TASK GOAL
When you reach a picture, pass over it; otherwise repeat the listing word for word.
-------- DATA SECTION
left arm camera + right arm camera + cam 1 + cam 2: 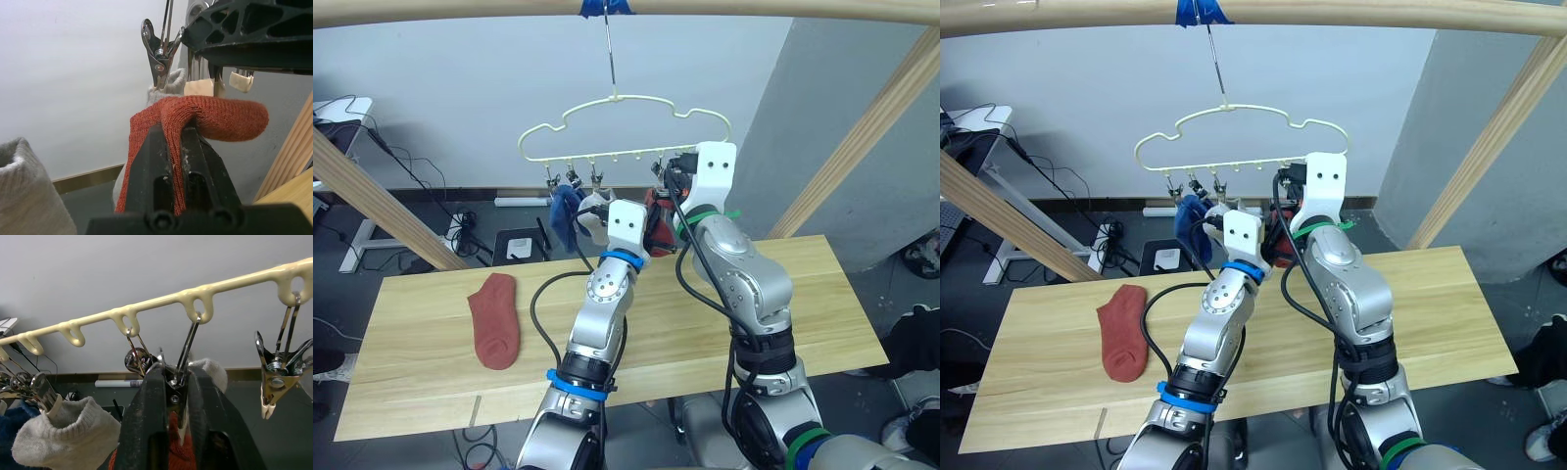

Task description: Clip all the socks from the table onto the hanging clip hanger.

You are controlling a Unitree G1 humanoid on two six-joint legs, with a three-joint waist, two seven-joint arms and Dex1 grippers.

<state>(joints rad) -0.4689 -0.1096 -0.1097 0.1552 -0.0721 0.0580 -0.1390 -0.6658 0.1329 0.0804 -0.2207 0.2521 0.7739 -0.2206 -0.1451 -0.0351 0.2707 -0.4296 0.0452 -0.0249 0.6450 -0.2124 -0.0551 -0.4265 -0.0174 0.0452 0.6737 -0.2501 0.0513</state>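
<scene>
The cream clip hanger (pixel 625 132) hangs by its hook from the top bar. A blue sock (pixel 565 213) and a light grey sock (pixel 63 433) hang from clips at its left. My left gripper (pixel 177 128) is shut on a rust-red sock (pixel 220 115), held up just under the clips. My right gripper (pixel 176 377) is shut on a metal clip (pixel 182 357) of the hanger, right above that sock. A second rust-red sock (pixel 496 320) lies flat on the left part of the table (pixel 803 313).
A thick wooden frame bar (pixel 724 8) runs overhead, with slanted wooden posts at the left (pixel 372 196) and right (pixel 871 127). A free clip (pixel 276 377) hangs beside the pinched one. Cables and a power strip (pixel 460 230) lie on the floor behind the table.
</scene>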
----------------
EXERCISE RESPONSE
left arm camera + right arm camera + cam 1 + cam 2: 

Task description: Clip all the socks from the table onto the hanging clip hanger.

You are controlling a Unitree G1 humanoid on two six-joint legs, with a three-joint waist, two seven-joint arms and Dex1 grippers.

<state>(joints rad) -0.4689 -0.1096 -0.1097 0.1552 -0.0721 0.0580 -0.1390 -0.6658 0.1329 0.0804 -0.2207 0.2521 0.7739 -0.2206 -0.1451 -0.0351 0.2707 -0.4296 0.0452 -0.0249 0.6450 -0.2124 -0.0551 -0.4265 -0.0174 0.0452 0.6737 -0.2501 0.0513</state>
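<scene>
The cream clip hanger (pixel 625 132) hangs by its hook from the top bar. A blue sock (pixel 565 213) and a light grey sock (pixel 63 433) hang from clips at its left. My left gripper (pixel 177 128) is shut on a rust-red sock (pixel 220 115), held up just under the clips. My right gripper (pixel 176 377) is shut on a metal clip (pixel 182 357) of the hanger, right above that sock. A second rust-red sock (pixel 496 320) lies flat on the left part of the table (pixel 803 313).
A thick wooden frame bar (pixel 724 8) runs overhead, with slanted wooden posts at the left (pixel 372 196) and right (pixel 871 127). A free clip (pixel 276 377) hangs beside the pinched one. Cables and a power strip (pixel 460 230) lie on the floor behind the table.
</scene>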

This exercise requires no further answer.